The Lost Decade: INDOT Can't Figure Out What To Do And When

Indotcolorlogo More trouble in paradise, courtesy of the bumbling idiots at the Indiana Department of Transportation:

"The Fishers Town Council is complaining about what some local officials see as gridlock in the Indiana Department of Transportation.

"Council members are peeved that plans to redesign intersections and add lanes along I-69 in Hamilton County aren't scheduled to begin for about 10 years.

"The council has drafted a resolution urging Gov. Mitch Daniels to speed up the roadwork on the congested highway. Council members said they were led to believe that major work would begin on the corridor in Hamilton County around 2012 or 2013.

"INDOT officials say they never gave a firm guarantee of when major revamping would begin.

"The resolution says that 'a significant delay is essentially an abandonment of the responsibility to maintain and improve" I-69 and calls for it to be "completed no later than the year 2012.'

"In summer 2006, former INDOT Commissioner Thomas Sharp told the Fishers Chamber of Commerce that major upgrades on I-69 would begin in 2014. During a meeting with town staffers last fall, INDOT officials said the work would start in 2021, said town spokeswoman Sarah Rittman.

"'At first they thought someone misspoke or there was a typo in the minutes (of the meeting),' Rittman said, 'but when they checked back with INDOT, the new date was, in fact, 2021.'"


Hands Off The Cookie Jar: No Cash For You (Well, Not This Time)

Construction What's this? Can it be? The Guv's actually putting his foot down on a transportation funding request from his pals in Hamilton County?

"Hamilton County Commissioner Steve Dillinger expressed disappointment this week that the state did not plan to widen I-69 north of 96th Street any time in the near future.

"'Fishers, Noblesville and the county have been working with the state for several years to try to get some relief on that corridor,' said Dillinger said. 'My personal belief is that (the area) is the lifeline for the Fishers, Noblesville and northern counties.'"

If you're feeling a twinge of sorrow, take a trip down memory lane and recall that our suburban friends already have received plenty of love from the Guv while other counties have watched their projects get bumped to the back of the line.

Of course, if you read the above-linked story to its end, you'll notice this blurb:

"Commissioner Christine Altman, who along with commissioner Steve Holt also attended the luncheon, said her top priority is to get commuter relief by way of mass transit into the county.

"Building and maintaining a mass transportation system would not come cheap, she cautioned.

"'What it's gonna take is money. These things are not inexpensive,' Altman said. 'It's not a sprint, it's a marathon.
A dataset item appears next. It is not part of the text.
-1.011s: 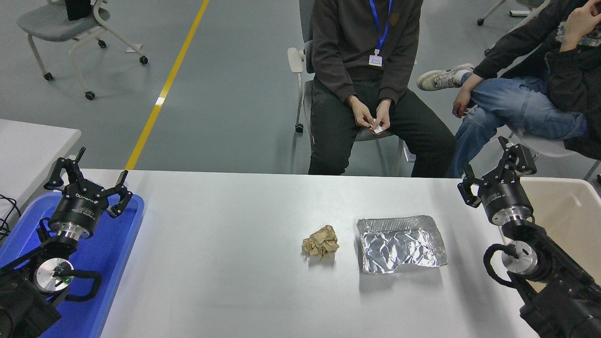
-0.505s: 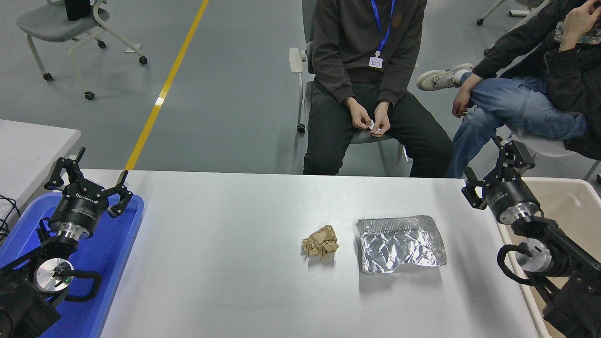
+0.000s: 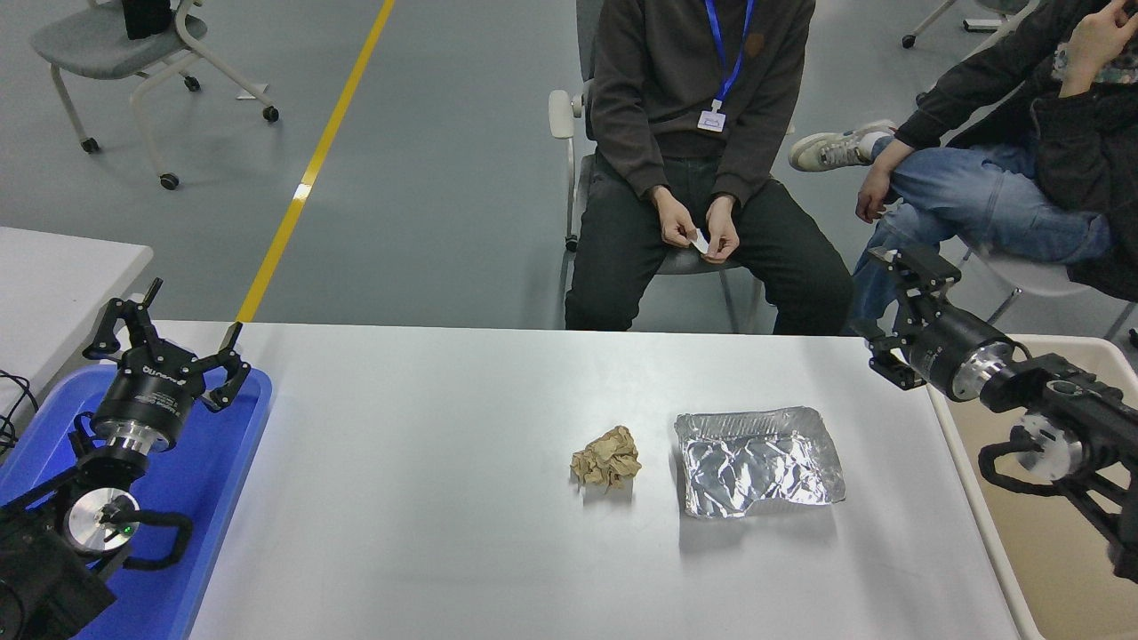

We need to change the concept of commuting.'"

She's right, but we've already been told that the Guv's not interested in mass transit because he can't make any money from it.

Major Moves Money: Guv Awards $30 Million Road Project To Ohio Co.

OrangeconeMaybe the Guv should get extra credit for outsourcing this contract to a company in Oregon and Ohio:

"Work should begin soon on added travel lanes to U.S. 231 in Spencer County after an Oregon, Ohio company was awarded a nearly $30 million contract for the project.

"The E.S. Wagner Company will handle turning U.S. 231 into a four-lane roadway from County Road 1250 North to Indiana 162. It was awarded a contract this week after bidding $29.7 million for the work.

"The project is part of Gov. Mitch Daniels' Major Moves statewide highway improvement program. According to a press release issued by the Indiana Department of Transportation, the work is important because U.S. 231 corridor is becoming a main area artery between Kentucky and I-64."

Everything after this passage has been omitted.